Update:  I have been sick forever it seems.  It comes and goes then comes again.  Pink eye, cough, flu, migraines all rotated in at some point.  So getting my running in hasn't happened as much as I'd like.  And let's face it- there were a few days where I physically felt well enough- just not motivated to find a babysitter.  It's too cold to take the boys running now so if Sean isn't home that means finding someone to watch the boys.  I had no idea what a hassle getting a babysitter is.  You have to find a willing soul- the right time- get the boys ready- make sure they have extra diapers and clothes (because Murphy's law says if you don't bad things will happen)- get them there (no small feat) then go running?  Yeah...  And to top it all off- it snowed this morning and I hear it is likely to snow Saturday morning as well.  Maybe Mike was right- I should just dress up as an Eskimo.  I'll give you full update on Saturday (or roundabouts) if I survive.  Cross your fingers and say prayers on my behalf.  And for Sean too. (thanks)
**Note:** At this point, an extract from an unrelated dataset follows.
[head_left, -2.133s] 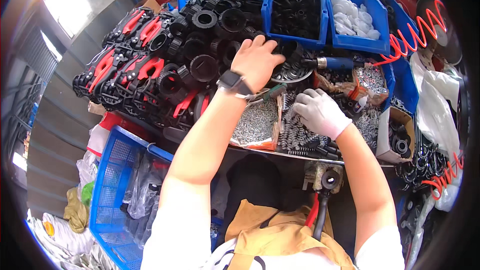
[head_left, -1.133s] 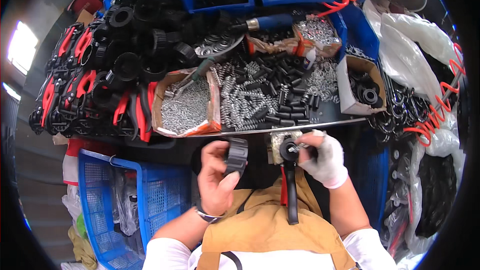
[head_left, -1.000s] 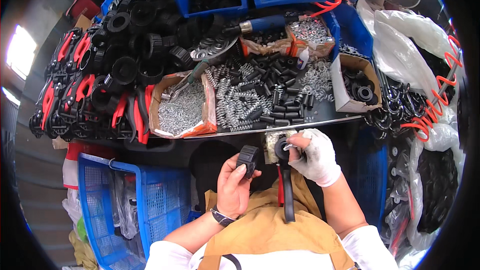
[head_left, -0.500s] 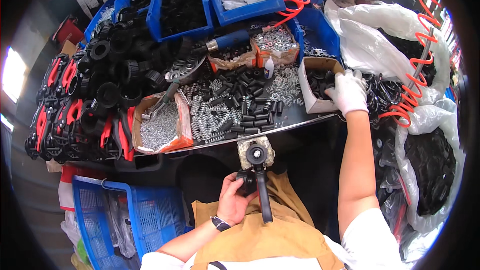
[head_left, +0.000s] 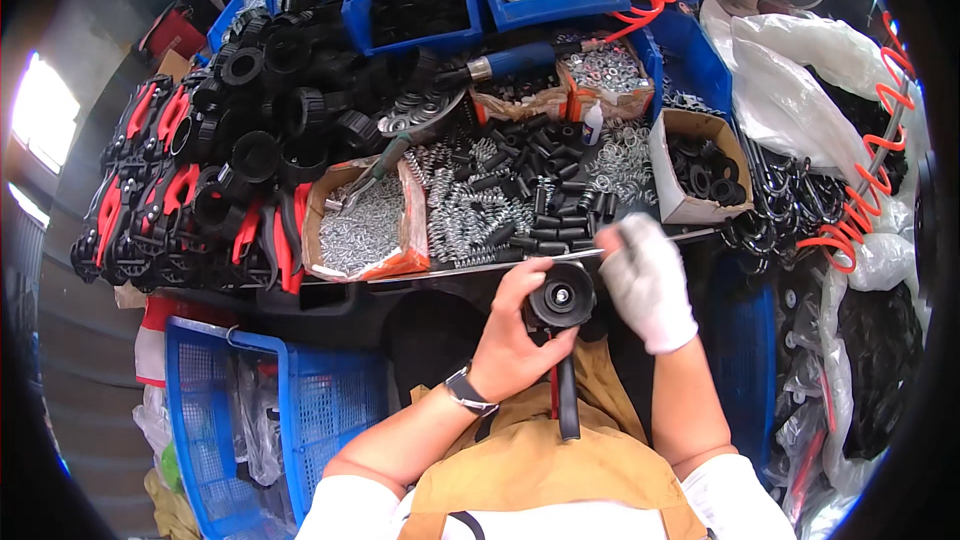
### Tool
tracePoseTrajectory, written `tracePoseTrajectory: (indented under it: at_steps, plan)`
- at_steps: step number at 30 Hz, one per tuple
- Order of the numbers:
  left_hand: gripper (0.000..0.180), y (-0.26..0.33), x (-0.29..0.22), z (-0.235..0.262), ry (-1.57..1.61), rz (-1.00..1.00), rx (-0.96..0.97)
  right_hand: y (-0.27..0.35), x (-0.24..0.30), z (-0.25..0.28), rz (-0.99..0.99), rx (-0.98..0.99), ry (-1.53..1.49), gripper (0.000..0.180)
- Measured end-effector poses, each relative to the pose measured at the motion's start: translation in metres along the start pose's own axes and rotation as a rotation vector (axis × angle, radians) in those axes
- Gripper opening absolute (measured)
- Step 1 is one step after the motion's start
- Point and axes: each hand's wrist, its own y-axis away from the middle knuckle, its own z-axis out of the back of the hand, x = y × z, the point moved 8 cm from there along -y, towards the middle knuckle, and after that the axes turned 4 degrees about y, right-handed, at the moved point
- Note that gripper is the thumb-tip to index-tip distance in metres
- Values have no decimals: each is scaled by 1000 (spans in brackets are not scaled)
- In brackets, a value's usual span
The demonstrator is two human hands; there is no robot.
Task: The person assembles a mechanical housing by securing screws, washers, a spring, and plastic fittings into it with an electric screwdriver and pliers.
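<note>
Head view: the gloved right hand [head_left: 645, 280], back from the cardboard box [head_left: 698, 168], pinches something tiny over the black round part [head_left: 561, 295] the left hand [head_left: 515, 340] grips.

Up past the gloved fingers [head_left: 640, 240] sits an open brown cardboard box [head_left: 672, 180]. Left of the bare fingers [head_left: 530, 275], a torn orange-brown carton [head_left: 322, 202]; two small cartons [head_left: 520, 105] farther up. White plastic bags [head_left: 790, 70] lie right.

An assembly workshop: the counter [head_left: 470, 275] is heaped with metal springs [head_left: 470, 225], a cardboard box of screws [head_left: 360, 230], blue parts bins [head_left: 410, 0], stacked black plastic fittings [head_left: 270, 120] and coiled red air hoses [head_left: 860, 210].
</note>
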Motion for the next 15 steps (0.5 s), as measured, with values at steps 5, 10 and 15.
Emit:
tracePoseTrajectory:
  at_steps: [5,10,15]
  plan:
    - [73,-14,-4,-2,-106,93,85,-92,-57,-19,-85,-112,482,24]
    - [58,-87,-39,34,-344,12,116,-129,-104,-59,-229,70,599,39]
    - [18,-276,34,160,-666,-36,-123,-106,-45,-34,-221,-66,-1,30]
In other news: We are in week 11 with 5 to go (plus finals week). Sean got an email last night talking about graduation (in 2011).  Crazy! You start the program and then they send you stuff for graduation within the first semester!  Exciting.  It's still a lot of work away but time-wise it's just on the horizon.  Hard to believe after a 5 year bachelor degree that this one will be done in a mere 18 months or so. (Sean is planning to be done with classes next December but graduation is in May). 

Life is crazy and just keeps comin'. 

Monday, October 26, 2009

I would not could not on your shoe....well if you insist.


Sometimes you just have to sleep.  That's all there is to it. 


He came out of the room from his nap and fell asleep again on the floor.  On my shoe no less.  The poor kid was just plum tired.  (And he tried to tell me he didn't even need a nap)  This was about a week or so ago but I just got around to posting it now.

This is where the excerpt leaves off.